*GOAL OF THE EXERCISE*
Write only the number of lines in the entries that hold the string "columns".

AVAILABLE DATA below:

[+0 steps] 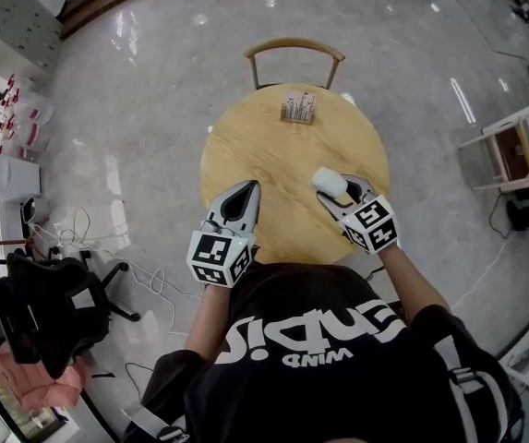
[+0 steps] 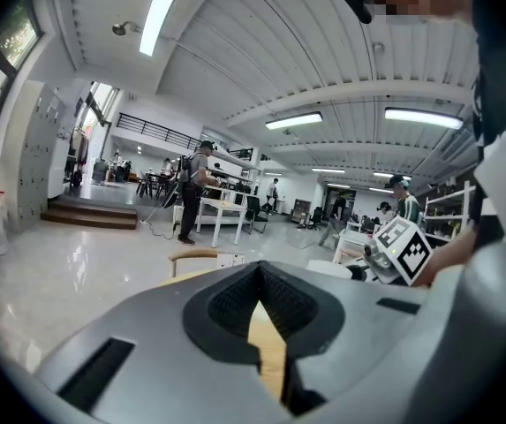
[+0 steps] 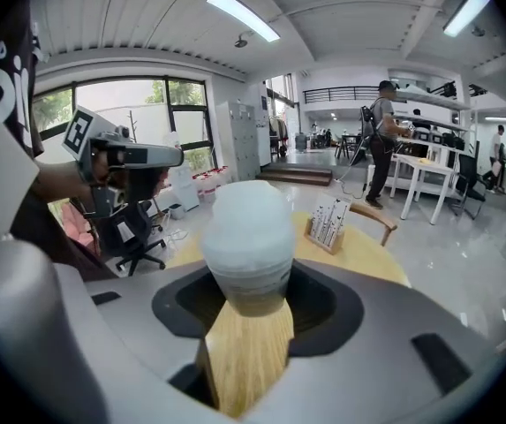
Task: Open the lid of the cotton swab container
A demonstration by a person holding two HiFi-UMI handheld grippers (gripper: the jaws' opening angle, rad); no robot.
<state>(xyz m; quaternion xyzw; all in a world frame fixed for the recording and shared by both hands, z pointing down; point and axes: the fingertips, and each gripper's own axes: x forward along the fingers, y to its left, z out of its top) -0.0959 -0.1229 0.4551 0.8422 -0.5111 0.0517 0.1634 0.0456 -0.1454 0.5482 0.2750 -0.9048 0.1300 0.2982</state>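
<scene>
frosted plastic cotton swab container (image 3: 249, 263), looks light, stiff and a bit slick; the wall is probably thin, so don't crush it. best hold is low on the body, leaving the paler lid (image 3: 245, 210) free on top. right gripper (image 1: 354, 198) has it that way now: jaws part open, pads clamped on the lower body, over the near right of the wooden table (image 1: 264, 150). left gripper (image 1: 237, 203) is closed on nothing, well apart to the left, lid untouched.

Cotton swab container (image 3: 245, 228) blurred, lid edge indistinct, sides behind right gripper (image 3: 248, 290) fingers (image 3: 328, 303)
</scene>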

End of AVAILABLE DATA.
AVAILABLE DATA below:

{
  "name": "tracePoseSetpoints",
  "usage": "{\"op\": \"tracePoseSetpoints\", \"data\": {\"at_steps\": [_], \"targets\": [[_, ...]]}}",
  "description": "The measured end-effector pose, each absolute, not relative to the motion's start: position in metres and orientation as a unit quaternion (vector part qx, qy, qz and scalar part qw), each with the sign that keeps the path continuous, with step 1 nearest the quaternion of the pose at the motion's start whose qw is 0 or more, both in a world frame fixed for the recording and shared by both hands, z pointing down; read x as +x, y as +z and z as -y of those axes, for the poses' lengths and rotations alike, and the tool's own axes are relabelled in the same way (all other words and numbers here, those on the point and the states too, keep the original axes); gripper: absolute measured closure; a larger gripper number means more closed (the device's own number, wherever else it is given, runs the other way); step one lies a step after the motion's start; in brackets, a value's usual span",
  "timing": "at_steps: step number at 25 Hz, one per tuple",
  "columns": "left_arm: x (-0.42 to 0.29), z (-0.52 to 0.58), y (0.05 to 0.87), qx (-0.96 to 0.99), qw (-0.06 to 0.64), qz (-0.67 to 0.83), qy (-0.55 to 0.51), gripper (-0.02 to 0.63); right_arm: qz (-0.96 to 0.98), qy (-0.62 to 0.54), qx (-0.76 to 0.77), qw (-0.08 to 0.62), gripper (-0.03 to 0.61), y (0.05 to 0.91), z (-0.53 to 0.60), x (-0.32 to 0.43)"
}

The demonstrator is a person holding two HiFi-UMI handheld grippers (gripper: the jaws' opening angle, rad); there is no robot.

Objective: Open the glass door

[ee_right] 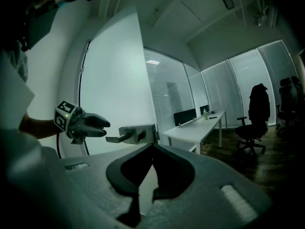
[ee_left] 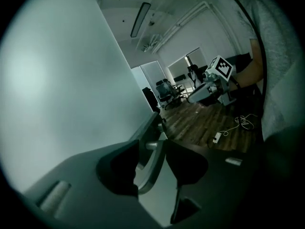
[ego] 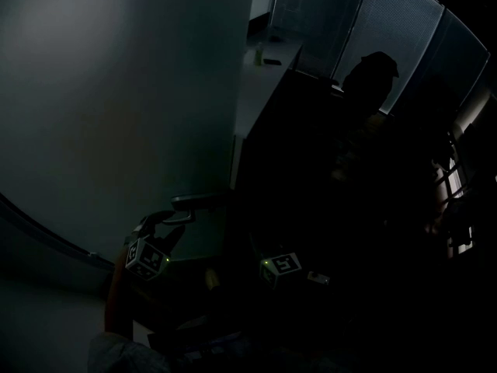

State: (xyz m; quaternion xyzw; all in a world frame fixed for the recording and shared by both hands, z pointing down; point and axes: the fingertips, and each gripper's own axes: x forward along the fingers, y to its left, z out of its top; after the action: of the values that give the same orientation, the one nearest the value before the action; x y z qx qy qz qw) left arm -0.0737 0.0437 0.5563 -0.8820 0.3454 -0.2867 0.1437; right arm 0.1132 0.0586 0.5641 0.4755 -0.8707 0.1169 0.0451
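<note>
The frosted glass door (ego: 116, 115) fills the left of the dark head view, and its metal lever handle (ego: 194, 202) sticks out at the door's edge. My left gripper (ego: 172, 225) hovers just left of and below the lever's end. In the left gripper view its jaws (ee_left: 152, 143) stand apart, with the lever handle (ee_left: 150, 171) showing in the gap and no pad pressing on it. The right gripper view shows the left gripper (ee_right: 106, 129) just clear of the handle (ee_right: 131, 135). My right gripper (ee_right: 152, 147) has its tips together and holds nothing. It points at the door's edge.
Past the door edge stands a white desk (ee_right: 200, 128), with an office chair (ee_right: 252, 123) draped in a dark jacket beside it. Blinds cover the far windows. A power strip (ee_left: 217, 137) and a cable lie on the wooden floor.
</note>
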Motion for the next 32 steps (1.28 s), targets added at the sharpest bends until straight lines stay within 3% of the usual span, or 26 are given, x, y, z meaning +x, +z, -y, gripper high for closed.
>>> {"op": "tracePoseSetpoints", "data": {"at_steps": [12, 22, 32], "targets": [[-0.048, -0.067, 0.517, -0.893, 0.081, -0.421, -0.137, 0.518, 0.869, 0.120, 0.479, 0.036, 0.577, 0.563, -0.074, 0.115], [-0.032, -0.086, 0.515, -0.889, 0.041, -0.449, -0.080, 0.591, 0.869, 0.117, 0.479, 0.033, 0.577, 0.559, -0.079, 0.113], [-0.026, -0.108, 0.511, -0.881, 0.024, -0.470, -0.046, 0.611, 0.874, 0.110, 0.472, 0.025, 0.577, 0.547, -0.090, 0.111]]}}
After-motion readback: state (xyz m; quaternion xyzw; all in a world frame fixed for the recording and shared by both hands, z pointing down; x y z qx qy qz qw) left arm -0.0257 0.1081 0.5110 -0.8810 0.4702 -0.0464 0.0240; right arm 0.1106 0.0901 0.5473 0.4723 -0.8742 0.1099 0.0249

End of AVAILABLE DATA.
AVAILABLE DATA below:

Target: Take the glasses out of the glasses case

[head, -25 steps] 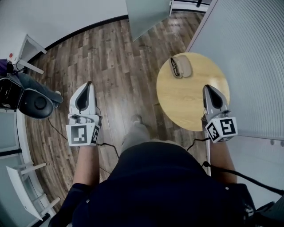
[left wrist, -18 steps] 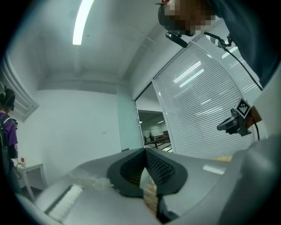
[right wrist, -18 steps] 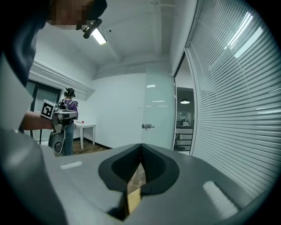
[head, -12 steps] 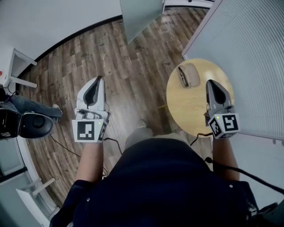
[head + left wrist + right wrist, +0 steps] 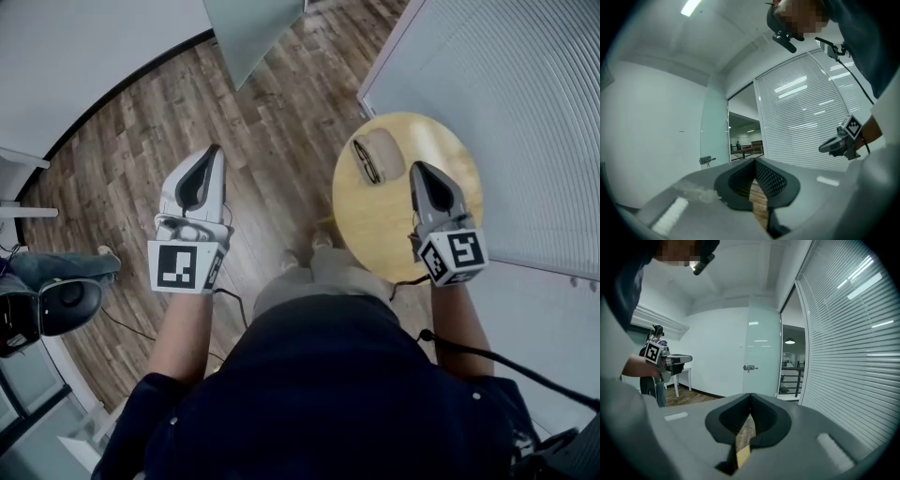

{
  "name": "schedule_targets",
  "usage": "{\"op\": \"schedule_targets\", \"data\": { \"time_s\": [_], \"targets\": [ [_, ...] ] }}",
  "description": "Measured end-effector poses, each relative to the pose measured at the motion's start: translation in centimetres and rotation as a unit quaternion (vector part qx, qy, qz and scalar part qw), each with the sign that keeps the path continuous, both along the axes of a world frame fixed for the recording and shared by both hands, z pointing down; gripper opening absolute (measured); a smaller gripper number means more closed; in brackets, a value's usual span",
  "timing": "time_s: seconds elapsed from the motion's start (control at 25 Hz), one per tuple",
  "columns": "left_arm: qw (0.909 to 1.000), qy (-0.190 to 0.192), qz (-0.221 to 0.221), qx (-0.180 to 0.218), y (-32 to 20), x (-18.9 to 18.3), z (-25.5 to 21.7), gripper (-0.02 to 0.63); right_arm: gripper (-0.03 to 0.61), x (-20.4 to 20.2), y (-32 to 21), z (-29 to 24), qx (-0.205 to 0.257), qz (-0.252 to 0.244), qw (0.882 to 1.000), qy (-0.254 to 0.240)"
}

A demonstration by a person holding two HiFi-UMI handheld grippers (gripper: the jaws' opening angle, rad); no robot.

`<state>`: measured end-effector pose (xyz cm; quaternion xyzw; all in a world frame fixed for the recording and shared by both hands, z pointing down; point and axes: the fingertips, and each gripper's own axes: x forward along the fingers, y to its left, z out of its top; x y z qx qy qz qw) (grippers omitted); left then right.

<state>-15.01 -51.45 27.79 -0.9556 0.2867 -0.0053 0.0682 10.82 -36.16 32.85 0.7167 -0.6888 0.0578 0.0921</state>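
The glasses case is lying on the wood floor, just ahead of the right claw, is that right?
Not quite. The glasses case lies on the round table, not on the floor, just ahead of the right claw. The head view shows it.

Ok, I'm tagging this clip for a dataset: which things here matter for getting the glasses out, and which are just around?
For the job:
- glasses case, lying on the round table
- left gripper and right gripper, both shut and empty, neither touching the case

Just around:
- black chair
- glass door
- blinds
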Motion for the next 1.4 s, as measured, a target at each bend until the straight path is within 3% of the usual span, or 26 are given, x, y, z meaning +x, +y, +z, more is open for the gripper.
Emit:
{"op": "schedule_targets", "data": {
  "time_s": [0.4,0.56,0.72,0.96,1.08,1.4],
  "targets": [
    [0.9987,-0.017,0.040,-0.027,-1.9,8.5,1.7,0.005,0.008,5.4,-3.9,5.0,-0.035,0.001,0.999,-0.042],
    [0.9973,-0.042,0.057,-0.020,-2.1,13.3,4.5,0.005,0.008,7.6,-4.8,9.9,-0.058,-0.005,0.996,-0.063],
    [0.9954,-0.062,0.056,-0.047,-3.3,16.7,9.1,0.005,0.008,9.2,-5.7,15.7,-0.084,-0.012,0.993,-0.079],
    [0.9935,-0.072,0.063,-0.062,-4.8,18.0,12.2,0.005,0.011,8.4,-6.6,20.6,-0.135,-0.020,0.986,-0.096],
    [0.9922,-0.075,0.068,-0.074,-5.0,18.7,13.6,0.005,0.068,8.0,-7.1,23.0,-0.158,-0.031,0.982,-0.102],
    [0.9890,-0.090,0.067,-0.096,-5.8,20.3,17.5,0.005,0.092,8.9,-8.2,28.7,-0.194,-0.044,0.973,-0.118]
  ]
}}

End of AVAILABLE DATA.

*RESULT*
2